Через открытую дверь видна была часть комнаты жены. Вылинявшее кресло и уголок секретера. Мне давно уже кажется, что маячащая в полутьме сгорбленная тень – я сам. Это я по своей привычке сутулюсь около секретера, низко опустив голову, будто гляжу на исписываемый моей рукой лист бумаги. И я смотрел на самого себя, знакомого и вместе с тем чужого, обремененного какой-то мрачной тайной или окутанного вуалью, отгораживающей меня от нашего мира.
– К кому ты поперся в тот несчастный вечер, – вполголоса сказал я в другую комнату. – К людям, с которыми когда-то мимоходом познакомился, которые вдруг вспомнили о тебе и пригласили потехи ради. Ты даже их адреса толком не знаешь.
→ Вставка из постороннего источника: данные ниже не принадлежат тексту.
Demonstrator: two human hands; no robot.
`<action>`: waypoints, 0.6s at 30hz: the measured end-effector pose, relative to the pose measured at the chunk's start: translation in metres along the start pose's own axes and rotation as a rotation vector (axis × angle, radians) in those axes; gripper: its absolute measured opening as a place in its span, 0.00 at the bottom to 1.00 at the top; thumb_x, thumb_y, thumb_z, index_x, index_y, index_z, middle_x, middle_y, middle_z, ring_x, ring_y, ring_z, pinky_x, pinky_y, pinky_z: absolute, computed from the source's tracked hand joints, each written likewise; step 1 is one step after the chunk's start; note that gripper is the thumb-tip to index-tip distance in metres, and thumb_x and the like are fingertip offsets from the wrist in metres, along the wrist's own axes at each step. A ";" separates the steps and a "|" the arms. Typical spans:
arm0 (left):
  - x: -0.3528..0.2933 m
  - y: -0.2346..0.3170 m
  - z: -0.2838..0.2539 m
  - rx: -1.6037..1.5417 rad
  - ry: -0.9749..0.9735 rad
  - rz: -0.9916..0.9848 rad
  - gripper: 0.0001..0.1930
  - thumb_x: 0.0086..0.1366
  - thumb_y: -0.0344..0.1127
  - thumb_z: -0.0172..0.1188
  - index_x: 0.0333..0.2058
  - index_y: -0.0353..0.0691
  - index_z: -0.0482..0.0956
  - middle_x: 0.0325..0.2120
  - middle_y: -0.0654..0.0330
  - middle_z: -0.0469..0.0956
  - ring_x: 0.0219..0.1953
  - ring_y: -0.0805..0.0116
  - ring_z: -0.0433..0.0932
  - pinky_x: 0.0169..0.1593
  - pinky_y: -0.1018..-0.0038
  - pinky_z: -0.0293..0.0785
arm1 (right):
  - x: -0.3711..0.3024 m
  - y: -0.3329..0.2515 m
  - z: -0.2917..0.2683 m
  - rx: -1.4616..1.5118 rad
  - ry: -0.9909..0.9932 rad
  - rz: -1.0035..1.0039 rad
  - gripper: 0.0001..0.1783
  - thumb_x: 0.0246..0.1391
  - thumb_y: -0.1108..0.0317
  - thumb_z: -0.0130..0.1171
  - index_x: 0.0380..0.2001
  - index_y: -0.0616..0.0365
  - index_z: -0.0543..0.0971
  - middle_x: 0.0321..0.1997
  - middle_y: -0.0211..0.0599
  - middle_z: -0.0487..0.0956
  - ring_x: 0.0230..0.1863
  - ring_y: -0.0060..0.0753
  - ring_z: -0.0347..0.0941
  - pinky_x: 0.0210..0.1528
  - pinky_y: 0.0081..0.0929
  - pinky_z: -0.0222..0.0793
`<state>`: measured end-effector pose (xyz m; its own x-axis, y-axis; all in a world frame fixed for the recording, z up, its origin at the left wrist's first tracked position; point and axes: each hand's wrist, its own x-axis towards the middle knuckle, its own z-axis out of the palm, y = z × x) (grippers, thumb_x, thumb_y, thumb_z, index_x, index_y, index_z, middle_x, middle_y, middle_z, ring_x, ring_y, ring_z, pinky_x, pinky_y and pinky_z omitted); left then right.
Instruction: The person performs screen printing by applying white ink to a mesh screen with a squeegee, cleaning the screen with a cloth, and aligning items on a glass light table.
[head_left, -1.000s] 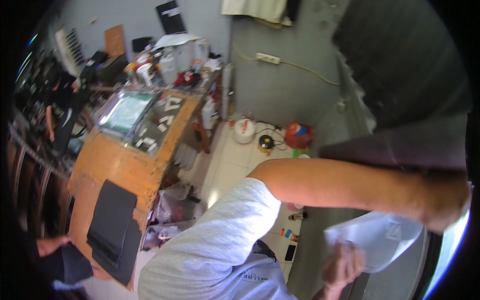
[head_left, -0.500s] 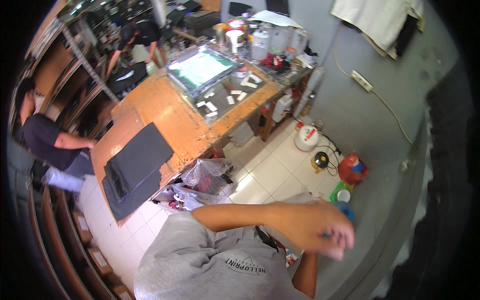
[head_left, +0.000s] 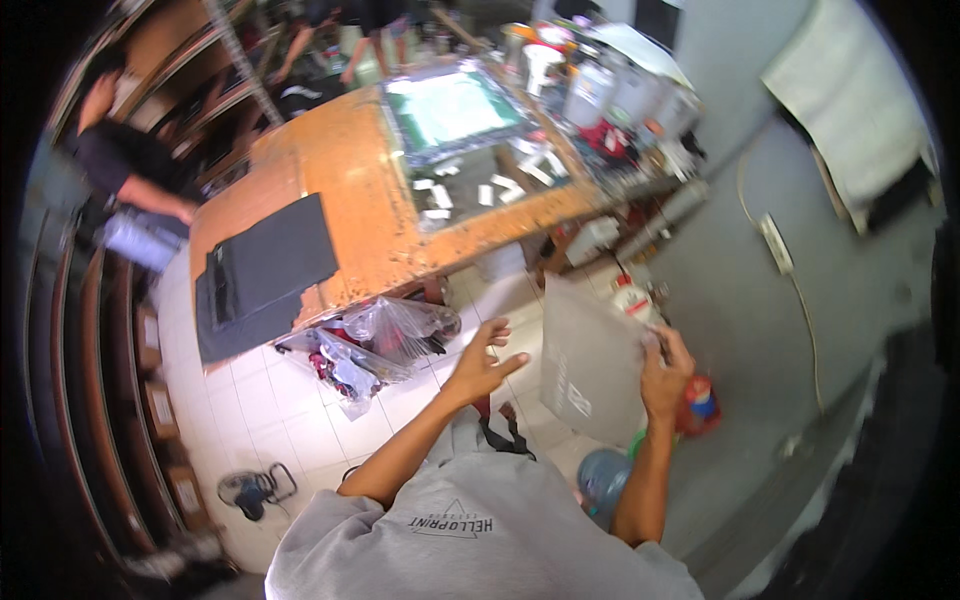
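Note:
My right hand (head_left: pixel 665 372) grips a thin, flat grey sheet (head_left: pixel 592 345) by its right edge, thumb and fingers pinched together. White print shows on the sheet's lower left part. I cannot tell whether it is a single layer or a flat bag. To the left of the sheet, my left hand (head_left: pixel 482 366) is open in the air, fingers and thumb apart, not touching it. Beyond my hands stands a wooden worktable (head_left: pixel 350 235). Dark flat pieces (head_left: pixel 268 262) lie on its near left part, and a framed printing screen (head_left: pixel 455 108) rests on its far part.
Plastic bags (head_left: pixel 385 335) bulge under the table's near edge. Bottles and tubs (head_left: pixel 590 92) crowd its far right corner. A blue water jug (head_left: pixel 603 478) stands by my right arm and a fan (head_left: pixel 255 492) on the floor at left. A person in dark clothes (head_left: pixel 135 165) is beyond the table's left edge.
My hands were crossed together at the right; now they are apart, the left one opened before me. The grey sheet now shows in my right hand. My view has shifted too.

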<state>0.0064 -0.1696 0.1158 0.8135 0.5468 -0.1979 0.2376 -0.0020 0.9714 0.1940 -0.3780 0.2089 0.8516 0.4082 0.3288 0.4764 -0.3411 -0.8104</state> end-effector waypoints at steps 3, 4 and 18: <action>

Моя тень или я сам, высвободившийся из оболочки, заключающей в себе несколько ведер воды и щепотку химических элементов, да, моя тень или я сам, лишенный обременительной и бессмысленной плоти, горблюсь в соседней комнате над доской секретера, и от меня исходит какое-то напряжение, какая-то кладбищенская оцепенелость и обыкновенный страх.
– Не побегу же я, как последний трус, в поликлинику проверяться. Честь – единственный оставшийся у меня капитал. Ну, может, еще капелька достоинства, припрятанная за пазухой на черный день.
Влетел ветер и вздул занавески.
– Жил ты, гад, аккуратно, а теперь выясняется, что за тобой остались груды мусора, лужи грязи и кучи говна. Катись, горбун несчастный, к такой-то матери.
Но я там, в комнате жены, не поднимался со стула, точно придавленный грехами, и всматривался в невидимый лист бумаги, ожидая, что на нем проступят слова приговора, начертанного невидимыми чернилами невидимой рукой.
– Чтоб тебя черти взяли.
Все же я встал с кровати и подошел к двери. Нет, меня там не было. Я видел кресло, грязноватую стену, секретер жены и затянувший углы мрак, вылупившийся из тяжелых штор на окне.
Я вернулся к себе в комнату, не сомневаясь, что и он вернется на свое место. А, какое мне до него дело, какое мне дело до самого себя. Мои мысли скользят, словно по ледяной горке. А их много. Глупые, разумные, гнусные, благородные, трусливые, отчаянные, ничтожные, патетические.